Problem: Leave out the pictures and retype everything else in the records below exactly.

[[ Data to use, beginning ]]

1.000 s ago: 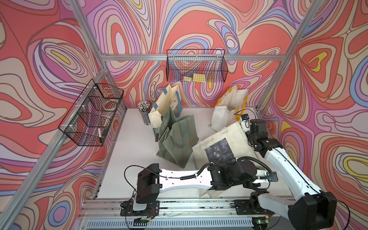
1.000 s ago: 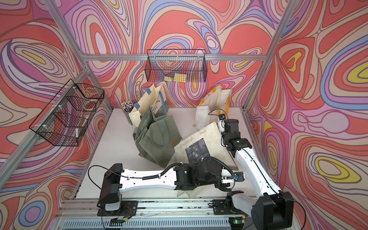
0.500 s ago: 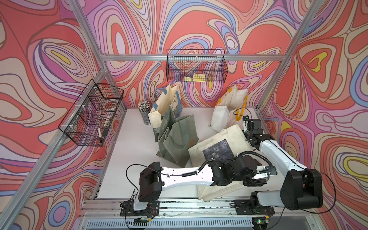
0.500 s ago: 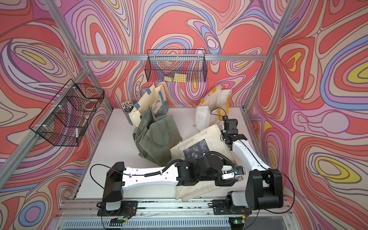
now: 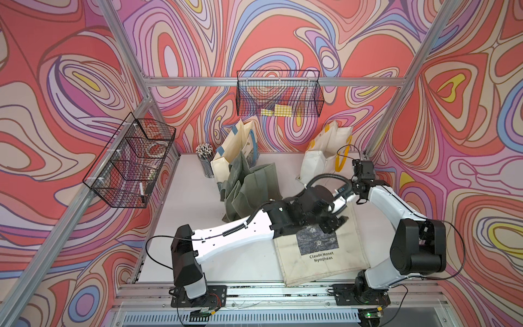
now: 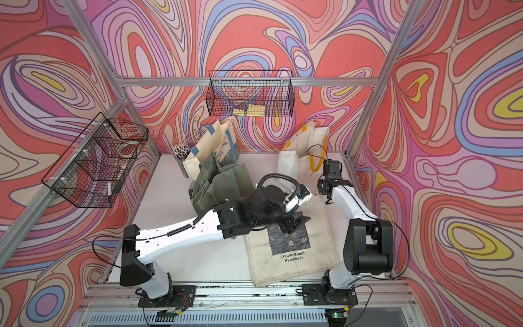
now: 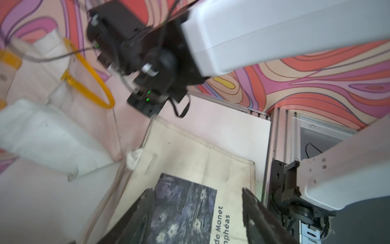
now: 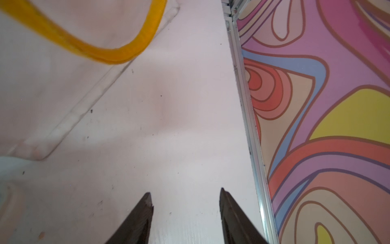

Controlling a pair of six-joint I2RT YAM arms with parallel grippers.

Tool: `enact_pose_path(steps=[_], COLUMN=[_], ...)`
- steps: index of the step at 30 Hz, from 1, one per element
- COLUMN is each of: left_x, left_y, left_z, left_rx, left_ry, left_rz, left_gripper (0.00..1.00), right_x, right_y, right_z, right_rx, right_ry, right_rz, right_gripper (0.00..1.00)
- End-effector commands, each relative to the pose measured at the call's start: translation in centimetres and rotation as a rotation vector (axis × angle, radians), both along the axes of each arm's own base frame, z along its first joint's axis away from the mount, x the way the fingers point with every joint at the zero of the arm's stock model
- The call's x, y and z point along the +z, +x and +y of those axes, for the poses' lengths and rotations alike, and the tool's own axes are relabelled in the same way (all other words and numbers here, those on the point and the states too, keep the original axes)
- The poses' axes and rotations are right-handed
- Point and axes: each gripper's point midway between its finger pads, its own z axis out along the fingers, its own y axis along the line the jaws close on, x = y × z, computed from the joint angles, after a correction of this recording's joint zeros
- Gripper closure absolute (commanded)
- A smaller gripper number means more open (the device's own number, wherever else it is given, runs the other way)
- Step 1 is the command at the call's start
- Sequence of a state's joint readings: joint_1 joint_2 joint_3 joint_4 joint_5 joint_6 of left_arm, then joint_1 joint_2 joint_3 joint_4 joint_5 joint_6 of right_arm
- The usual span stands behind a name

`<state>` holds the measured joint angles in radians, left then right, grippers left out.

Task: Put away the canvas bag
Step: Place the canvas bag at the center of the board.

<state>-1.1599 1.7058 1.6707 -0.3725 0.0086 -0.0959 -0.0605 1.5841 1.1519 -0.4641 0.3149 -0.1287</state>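
The canvas bag (image 5: 319, 254) (image 6: 294, 254) is cream with a dark Claude Monet print. It lies flat at the table's front right, its bottom edge over the front rail. My left gripper (image 5: 335, 222) (image 6: 297, 222) (image 7: 197, 190) hovers open just above the print, with the cloth (image 7: 190, 152) showing between its spread jaws. My right gripper (image 5: 358, 165) (image 6: 328, 167) (image 8: 185, 196) is open over bare table beyond the bag's top corner. It holds nothing and sits close to the right wall.
A white bag with yellow handles (image 5: 325, 158) (image 8: 95, 48) stands at the back right, near my right gripper. A green bag (image 5: 249, 189), a blue-handled bag (image 5: 235, 153) and a pencil cup (image 5: 205, 158) crowd the back middle. Wire baskets hang on the back wall (image 5: 278, 93) and left wall (image 5: 133, 161).
My left gripper opened and let go of the canvas bag, which now lies flat. The left arm rose and drew back over the print; the right arm folded back toward the corner.
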Motion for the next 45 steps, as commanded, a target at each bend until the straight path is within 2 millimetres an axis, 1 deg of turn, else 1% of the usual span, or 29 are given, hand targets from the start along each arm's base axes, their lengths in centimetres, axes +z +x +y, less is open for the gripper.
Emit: enact_pose_path(steps=[1, 3, 4, 7, 9, 13, 16, 18, 20, 21, 23, 24, 26, 28, 31, 34, 37, 39, 42, 45], left_x=[-4.2, -5.7, -6.1, -7.3, -8.6, -10.5, -11.6, -12.0, -12.1, -12.1, -12.1, -12.2, -12.8, -13.5, -14.7, -14.9, -14.8, -14.7, -14.9, -14.9], left_y=[0.7, 1.2, 1.5, 2.0, 2.3, 3.5, 5.2, 6.3, 7.4, 7.7, 8.0, 8.0, 7.5, 7.1, 7.1, 7.9, 8.5, 8.6, 9.5, 10.5], left_z=[3.7, 4.5, 4.7, 4.4, 4.0, 3.0, 2.7, 3.2, 4.3, 4.8, 5.6, 6.0, 6.5, 6.9, 7.2, 8.0, 8.3, 8.3, 9.0, 9.3], left_rx=[0.118, 0.137, 0.143, 0.143, 0.14, 0.146, 0.195, 0.238, 0.295, 0.31, 0.331, 0.335, 0.321, 0.309, 0.319, 0.365, 0.393, 0.403, 0.451, 0.488], left_ry=[0.1, 0.124, 0.136, 0.196, 0.254, 0.34, 0.362, 0.361, 0.345, 0.336, 0.319, 0.322, 0.347, 0.38, 0.411, 0.416, 0.401, 0.4, 0.407, 0.392], left_rz=[0.27, 0.348, 0.361, 0.368, 0.386, 0.394, 0.408, 0.444, 0.475, 0.495, 0.533, 0.544, 0.555, 0.567, 0.584, 0.594, 0.594, 0.587, 0.575, 0.577], left_gripper=[0.33, 0.33, 0.33, 0.33, 0.32, 0.3, 0.3, 0.3, 0.3, 0.29, 0.29, 0.29, 0.29, 0.29, 0.29, 0.29, 0.28, 0.27, 0.27, 0.26], right_x=[1.0, 1.2, 1.1, 0.7, 1.1, 3.0, 3.6, 3.5, 3.0, 2.6, 1.7, 1.3, 0.3, -0.3, 0.0, 0.7, 0.1, -0.6, -1.2, -1.8], right_y=[-0.5, -0.6, -0.6, -0.6, -0.6, -1.0, -1.8, -2.4, -3.0, -3.3, -3.9, -4.3, -5.0, -5.6, -5.8, -5.7, -5.6, -5.4, -5.1, -5.1], right_z=[-1.5, -1.9, -2.0, -2.2, -2.2, -1.2, 0.2, 1.6, 3.1, 3.4, 4.3, 4.5, 5.4, 6.0, 7.3, 8.8, 10.2, 10.8, 10.9, 10.9], right_rx=[-0.06, -0.066, -0.066, -0.079, -0.086, -0.068, -0.035, -0.001, 0.023, 0.022, 0.029, 0.018, 0.021, 0.015, 0.031, 0.075, 0.113, 0.122, 0.109, 0.095], right_ry=[-0.004, 0.023, 0.031, 0.049, 0.064, 0.124, 0.199, 0.271, 0.353, 0.375, 0.427, 0.437, 0.487, 0.523, 0.58, 0.574, 0.535, 0.555, 0.54, 0.533], right_rz=[0.011, 0.003, 0.008, 0.028, 0.032, 0.009, 0.026, 0.046, 0.066, 0.077, 0.107, 0.125, 0.164, 0.178, 0.136, 0.101, 0.132, 0.149, 0.156, 0.189], right_gripper=[0.44, 0.44, 0.44, 0.43, 0.43, 0.43, 0.43, 0.43, 0.43, 0.43, 0.44, 0.45, 0.45, 0.43, 0.38, 0.35, 0.33, 0.33, 0.34, 0.37])
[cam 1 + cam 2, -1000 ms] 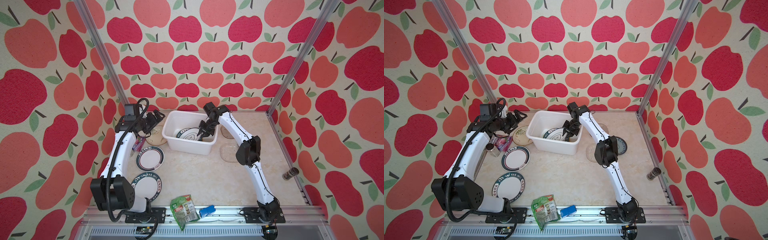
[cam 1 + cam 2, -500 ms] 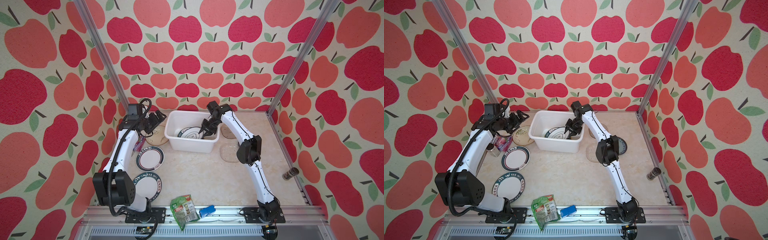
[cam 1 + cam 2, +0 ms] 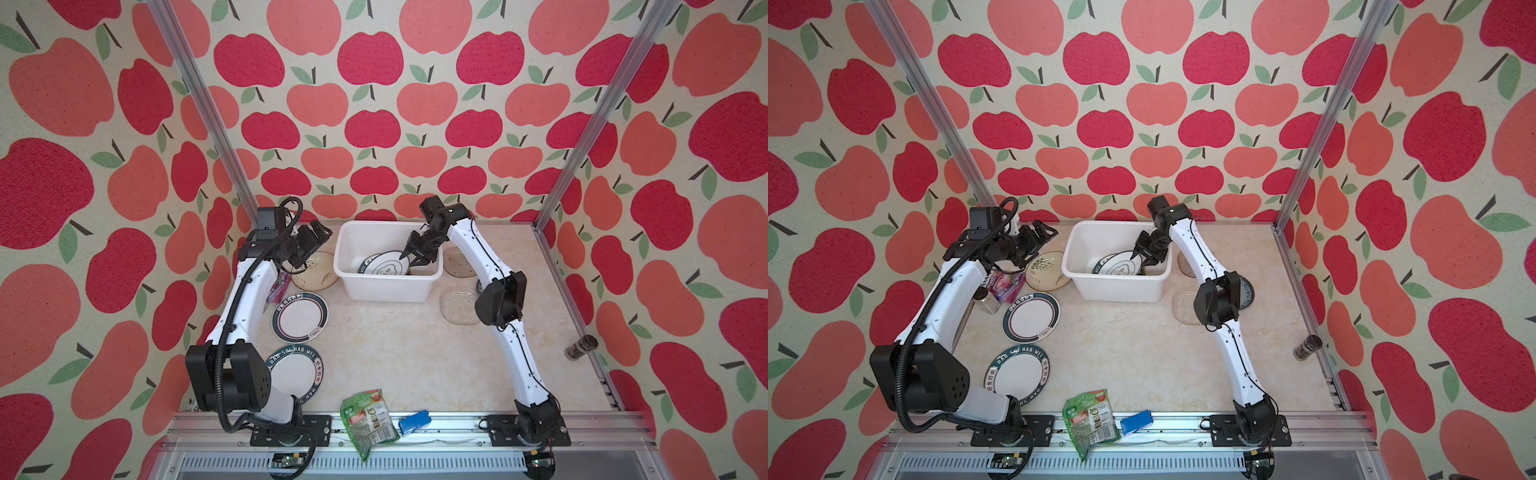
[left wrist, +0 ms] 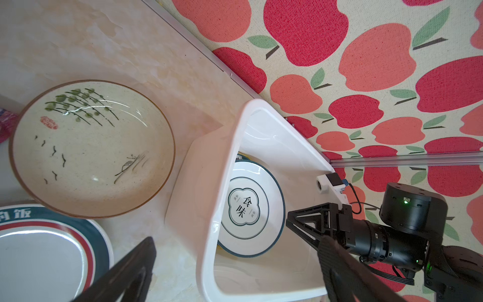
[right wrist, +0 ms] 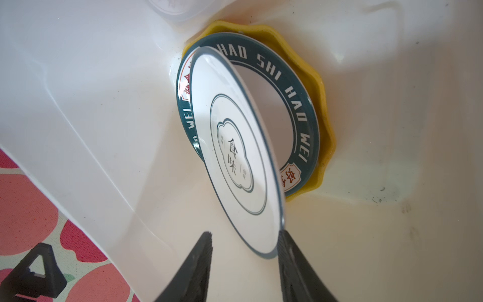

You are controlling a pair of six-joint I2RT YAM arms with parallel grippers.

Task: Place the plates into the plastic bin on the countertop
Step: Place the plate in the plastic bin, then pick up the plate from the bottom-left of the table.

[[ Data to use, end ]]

Exercise answer:
1.000 s ago: 
1.000 s ago: 
0.500 s ago: 
0.500 s ago: 
now: 
now: 
now: 
now: 

Controlling a pair of six-joint I2RT YAM arms with parallel grippers.

Tool: `enact_pose_path(steps=[_], COLUMN=[_], ...)`
- steps: index of the step at 30 Hz, from 1, one per element
- COLUMN is each of: left_x, left_y, left_z, left_rx, left_ry, left_rz, left_gripper (0.00..1.00), right_x, right_y, right_z, right_rx, right_ry, right_rz, right_gripper (0.00..1.00)
- End-effector commands, each relative to the pose measured at the call's start: translation in centimetres and rotation as a rotation vector (axis × angle, radians), both along the axes of each arm's own base frame, z along its first joint's axis away from the mount, x the way the fingers point with every joint at the zero of the arm's stock model
- The call's x, y and z point along the +z, +x and +y of those axes, for the poses' lengths and rotations alike, and the tool's own axes are relabelled in the same way (all other words and numbers here, those on the point and the states too, keep the original axes)
- The poses' axes and rotations are right-handed
- Point and axes: each gripper's point midway between its finger pads, its own z axis out along the fingers, its own y axis along the line the jaws close on, x = y × z, computed from the joint angles, after a correction of this recording's joint zeros
- Gripper closure absolute (commanded)
- A smaller gripper number means more open (the device's own number, wherever else it is given, runs the other way)
- Step 1 is the command at the call's start
- Sequence of a state's joint readings: joint_1 joint_2 joint_3 joint_4 joint_5 joint_6 of left_arm, then joint_1 joint_2 joint_3 joint_4 joint_5 joint_6 of right_arm
- The usual span stands behind a name

`<state>` holds the measured joint angles in radians, left then right, grippers left out.

Task: Put away the canvas bag
Step: Place the canvas bag at the center of the board.

<state>-1.1599 1.7058 1.6707 -0.3725 0.0086 -0.0959 -0.0605 1.5841 1.1519 -0.4641 0.3149 -0.1287</state>
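The canvas bag (image 5: 319, 254) (image 6: 294, 254) is cream with a dark Claude Monet print. It lies flat at the table's front right, its bottom edge over the front rail. My left gripper (image 5: 335, 222) (image 6: 297, 222) (image 7: 197, 190) hovers open just above the print, with the cloth (image 7: 190, 152) showing between its spread jaws. My right gripper (image 5: 358, 165) (image 6: 328, 167) (image 8: 185, 196) is open over bare table beyond the bag's top corner. It holds nothing and sits close to the right wall.
A white bag with yellow handles (image 5: 325, 158) (image 8: 95, 48) stands at the back right, near my right gripper. A green bag (image 5: 249, 189), a blue-handled bag (image 5: 235, 153) and a pencil cup (image 5: 205, 158) crowd the back middle. Wire baskets hang on the back wall (image 5: 278, 93) and left wall (image 5: 133, 161).
My left gripper opened and let go of the canvas bag, which now lies flat. The left arm rose and drew back over the print; the right arm folded back toward the corner.
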Motion for the next 45 steps, as commanded, a target at each bend until the straight path is within 2 millimetres an axis, 1 deg of turn, else 1% of the usual span, or 29 are given, hand targets from the start along each arm's base axes, their lengths in centimetres, axes +z +x +y, less is open for the gripper.
Emit: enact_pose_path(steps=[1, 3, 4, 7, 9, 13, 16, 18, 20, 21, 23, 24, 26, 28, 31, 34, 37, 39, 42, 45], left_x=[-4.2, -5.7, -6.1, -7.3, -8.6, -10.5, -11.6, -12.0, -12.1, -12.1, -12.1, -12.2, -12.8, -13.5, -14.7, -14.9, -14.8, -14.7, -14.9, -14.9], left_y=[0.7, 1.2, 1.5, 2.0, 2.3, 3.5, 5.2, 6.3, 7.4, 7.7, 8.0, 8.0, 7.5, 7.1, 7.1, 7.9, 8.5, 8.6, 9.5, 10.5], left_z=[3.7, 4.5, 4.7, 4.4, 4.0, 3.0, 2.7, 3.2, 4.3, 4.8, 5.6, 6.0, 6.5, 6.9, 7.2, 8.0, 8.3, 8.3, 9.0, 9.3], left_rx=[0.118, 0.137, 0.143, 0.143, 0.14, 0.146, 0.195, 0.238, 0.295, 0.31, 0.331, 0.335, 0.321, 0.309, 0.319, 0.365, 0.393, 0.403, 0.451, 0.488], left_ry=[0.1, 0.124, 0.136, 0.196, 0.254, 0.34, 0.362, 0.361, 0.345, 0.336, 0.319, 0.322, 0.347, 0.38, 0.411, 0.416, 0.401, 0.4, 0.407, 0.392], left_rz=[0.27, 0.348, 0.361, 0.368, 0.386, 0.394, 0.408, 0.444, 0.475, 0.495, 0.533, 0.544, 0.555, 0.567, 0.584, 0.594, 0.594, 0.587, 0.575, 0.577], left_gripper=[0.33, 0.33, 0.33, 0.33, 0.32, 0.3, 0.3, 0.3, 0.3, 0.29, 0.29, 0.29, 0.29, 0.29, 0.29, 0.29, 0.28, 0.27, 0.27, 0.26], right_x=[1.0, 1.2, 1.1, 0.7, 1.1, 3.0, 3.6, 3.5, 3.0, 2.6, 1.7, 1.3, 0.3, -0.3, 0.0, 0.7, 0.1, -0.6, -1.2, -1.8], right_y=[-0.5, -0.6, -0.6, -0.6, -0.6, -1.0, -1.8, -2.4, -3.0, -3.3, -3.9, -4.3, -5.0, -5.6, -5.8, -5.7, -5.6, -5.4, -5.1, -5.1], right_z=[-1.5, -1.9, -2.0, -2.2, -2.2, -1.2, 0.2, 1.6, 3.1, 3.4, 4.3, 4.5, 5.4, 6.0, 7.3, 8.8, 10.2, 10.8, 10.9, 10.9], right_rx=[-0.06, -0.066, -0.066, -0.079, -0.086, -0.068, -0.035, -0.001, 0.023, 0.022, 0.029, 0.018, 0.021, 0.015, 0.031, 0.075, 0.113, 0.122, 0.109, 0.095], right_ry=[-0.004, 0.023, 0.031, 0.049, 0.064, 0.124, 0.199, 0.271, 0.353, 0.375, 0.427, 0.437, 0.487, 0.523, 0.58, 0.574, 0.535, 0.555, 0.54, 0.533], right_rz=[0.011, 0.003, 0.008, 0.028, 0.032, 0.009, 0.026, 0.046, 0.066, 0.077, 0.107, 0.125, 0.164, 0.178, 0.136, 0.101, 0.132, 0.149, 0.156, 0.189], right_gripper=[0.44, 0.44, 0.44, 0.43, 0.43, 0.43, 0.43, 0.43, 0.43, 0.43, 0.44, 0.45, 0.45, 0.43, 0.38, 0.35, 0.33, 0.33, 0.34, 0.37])
[cam 1 + cam 2, -1000 ms] 
[cam 1 + cam 2, -500 ms] 
[cam 1 + cam 2, +0 ms] 
[left wrist, +0 ms] 
[right wrist, +0 ms] 

You are controlling a pair of six-joint I2RT YAM arms with parallel grippers.

Task: Place the plates into the plastic bin on the countertop
Step: Place the plate in the plastic bin, then pick up the plate from the bottom-left of the table.

The exercise was worked through completely.